- Problem: Every line in the material below that includes "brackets" should be copied.

- Records for processing:
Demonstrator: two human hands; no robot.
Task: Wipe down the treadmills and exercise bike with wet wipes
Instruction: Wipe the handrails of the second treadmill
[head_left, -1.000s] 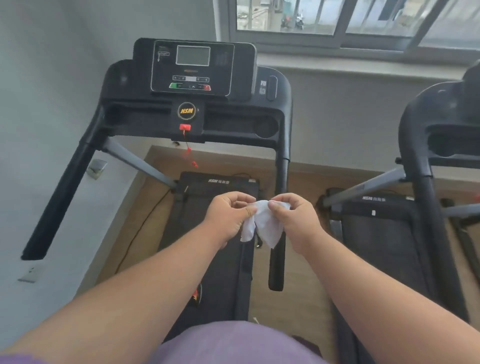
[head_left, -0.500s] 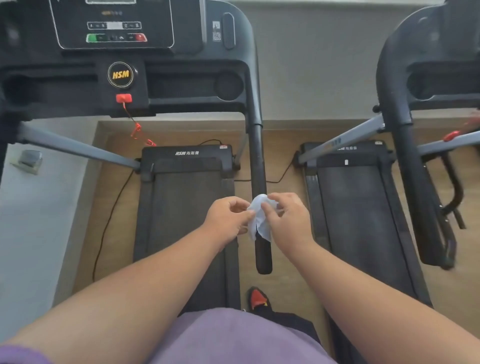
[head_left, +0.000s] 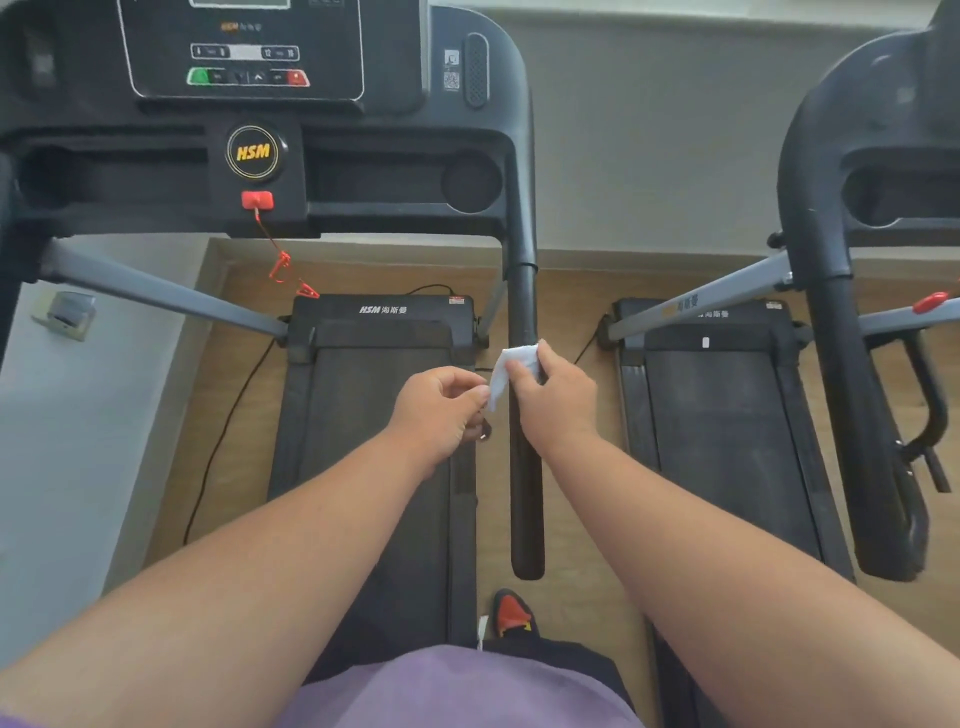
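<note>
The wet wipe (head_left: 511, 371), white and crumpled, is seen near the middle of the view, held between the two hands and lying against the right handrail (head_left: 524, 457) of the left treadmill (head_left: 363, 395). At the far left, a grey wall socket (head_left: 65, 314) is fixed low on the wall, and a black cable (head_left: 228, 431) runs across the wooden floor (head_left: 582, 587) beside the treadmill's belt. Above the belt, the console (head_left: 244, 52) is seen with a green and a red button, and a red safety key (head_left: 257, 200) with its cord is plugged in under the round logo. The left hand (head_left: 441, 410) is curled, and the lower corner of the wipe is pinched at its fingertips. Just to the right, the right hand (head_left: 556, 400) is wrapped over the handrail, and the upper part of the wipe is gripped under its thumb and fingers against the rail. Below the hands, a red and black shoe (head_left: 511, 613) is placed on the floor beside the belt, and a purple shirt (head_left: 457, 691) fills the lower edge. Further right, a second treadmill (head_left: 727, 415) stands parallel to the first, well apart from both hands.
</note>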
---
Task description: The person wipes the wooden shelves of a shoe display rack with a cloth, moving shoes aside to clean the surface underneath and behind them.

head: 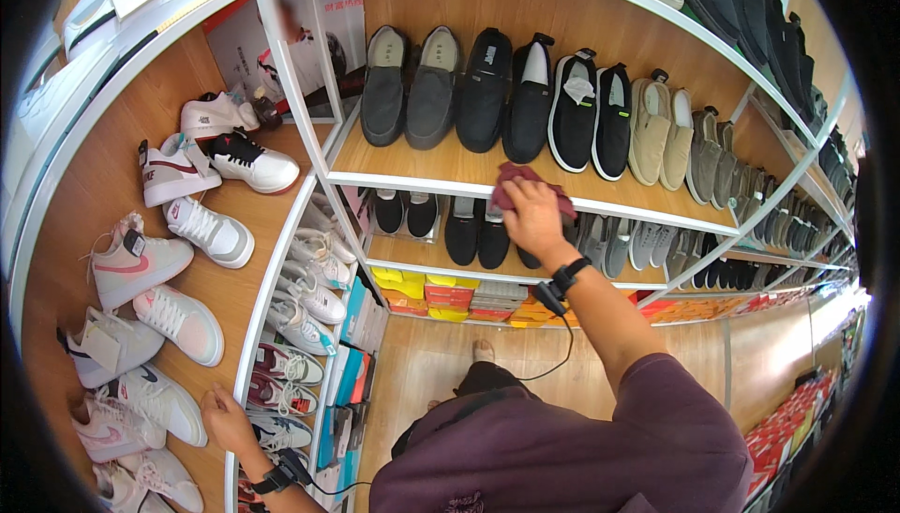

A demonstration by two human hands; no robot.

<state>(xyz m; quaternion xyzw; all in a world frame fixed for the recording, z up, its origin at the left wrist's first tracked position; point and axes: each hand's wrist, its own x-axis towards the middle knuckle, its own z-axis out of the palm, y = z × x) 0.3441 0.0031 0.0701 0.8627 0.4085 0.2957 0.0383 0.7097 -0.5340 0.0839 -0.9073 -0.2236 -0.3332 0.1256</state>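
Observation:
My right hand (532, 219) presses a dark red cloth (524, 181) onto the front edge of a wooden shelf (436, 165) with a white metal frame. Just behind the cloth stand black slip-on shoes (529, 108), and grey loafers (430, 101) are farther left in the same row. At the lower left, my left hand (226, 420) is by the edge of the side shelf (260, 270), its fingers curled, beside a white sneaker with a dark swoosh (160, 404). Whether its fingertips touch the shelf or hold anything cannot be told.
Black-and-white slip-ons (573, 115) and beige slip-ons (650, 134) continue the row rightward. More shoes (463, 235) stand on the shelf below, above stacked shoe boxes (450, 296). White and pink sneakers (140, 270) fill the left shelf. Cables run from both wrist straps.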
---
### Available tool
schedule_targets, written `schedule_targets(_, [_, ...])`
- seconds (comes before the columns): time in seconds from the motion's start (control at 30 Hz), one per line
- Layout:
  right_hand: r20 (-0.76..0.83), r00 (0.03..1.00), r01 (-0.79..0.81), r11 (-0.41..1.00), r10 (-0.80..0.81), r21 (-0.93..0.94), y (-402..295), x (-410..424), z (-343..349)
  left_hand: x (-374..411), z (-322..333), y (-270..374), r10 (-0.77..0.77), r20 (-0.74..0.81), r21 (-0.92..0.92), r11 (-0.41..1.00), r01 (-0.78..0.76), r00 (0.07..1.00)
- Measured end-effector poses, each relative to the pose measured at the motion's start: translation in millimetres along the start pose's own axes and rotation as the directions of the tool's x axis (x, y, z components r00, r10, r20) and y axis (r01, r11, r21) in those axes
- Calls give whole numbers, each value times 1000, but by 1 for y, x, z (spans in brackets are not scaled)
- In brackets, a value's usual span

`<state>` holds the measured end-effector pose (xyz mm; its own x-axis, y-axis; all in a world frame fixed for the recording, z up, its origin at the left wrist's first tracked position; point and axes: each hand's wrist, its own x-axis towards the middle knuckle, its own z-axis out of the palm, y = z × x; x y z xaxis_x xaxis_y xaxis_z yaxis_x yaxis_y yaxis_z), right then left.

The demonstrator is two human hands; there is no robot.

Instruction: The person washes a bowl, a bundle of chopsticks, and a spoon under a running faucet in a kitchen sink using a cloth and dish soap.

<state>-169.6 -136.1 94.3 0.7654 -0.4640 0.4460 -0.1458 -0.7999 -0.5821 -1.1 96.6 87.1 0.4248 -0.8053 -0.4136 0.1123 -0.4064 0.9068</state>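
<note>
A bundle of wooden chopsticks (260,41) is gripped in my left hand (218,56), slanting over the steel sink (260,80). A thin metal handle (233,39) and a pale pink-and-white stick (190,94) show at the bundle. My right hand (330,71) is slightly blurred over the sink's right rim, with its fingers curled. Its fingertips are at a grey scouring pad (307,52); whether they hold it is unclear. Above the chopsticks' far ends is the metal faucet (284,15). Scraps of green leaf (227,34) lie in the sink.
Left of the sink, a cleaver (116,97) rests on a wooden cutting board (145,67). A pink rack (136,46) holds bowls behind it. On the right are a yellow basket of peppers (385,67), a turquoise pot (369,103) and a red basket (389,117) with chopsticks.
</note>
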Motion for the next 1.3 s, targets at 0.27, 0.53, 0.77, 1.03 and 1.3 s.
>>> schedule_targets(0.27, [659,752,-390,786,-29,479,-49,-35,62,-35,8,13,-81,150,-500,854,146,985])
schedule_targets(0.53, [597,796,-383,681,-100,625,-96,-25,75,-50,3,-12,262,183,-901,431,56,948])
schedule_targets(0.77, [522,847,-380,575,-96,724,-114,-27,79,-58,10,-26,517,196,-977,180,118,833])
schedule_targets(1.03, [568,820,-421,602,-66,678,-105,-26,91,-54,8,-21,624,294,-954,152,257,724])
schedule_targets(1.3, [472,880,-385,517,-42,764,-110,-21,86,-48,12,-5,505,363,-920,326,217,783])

- Reply:
- Calls give whole numbers, each value times 1000, but by 1 for y, x, z (spans in brackets are not scaled)
- In brackets, a value's usual span

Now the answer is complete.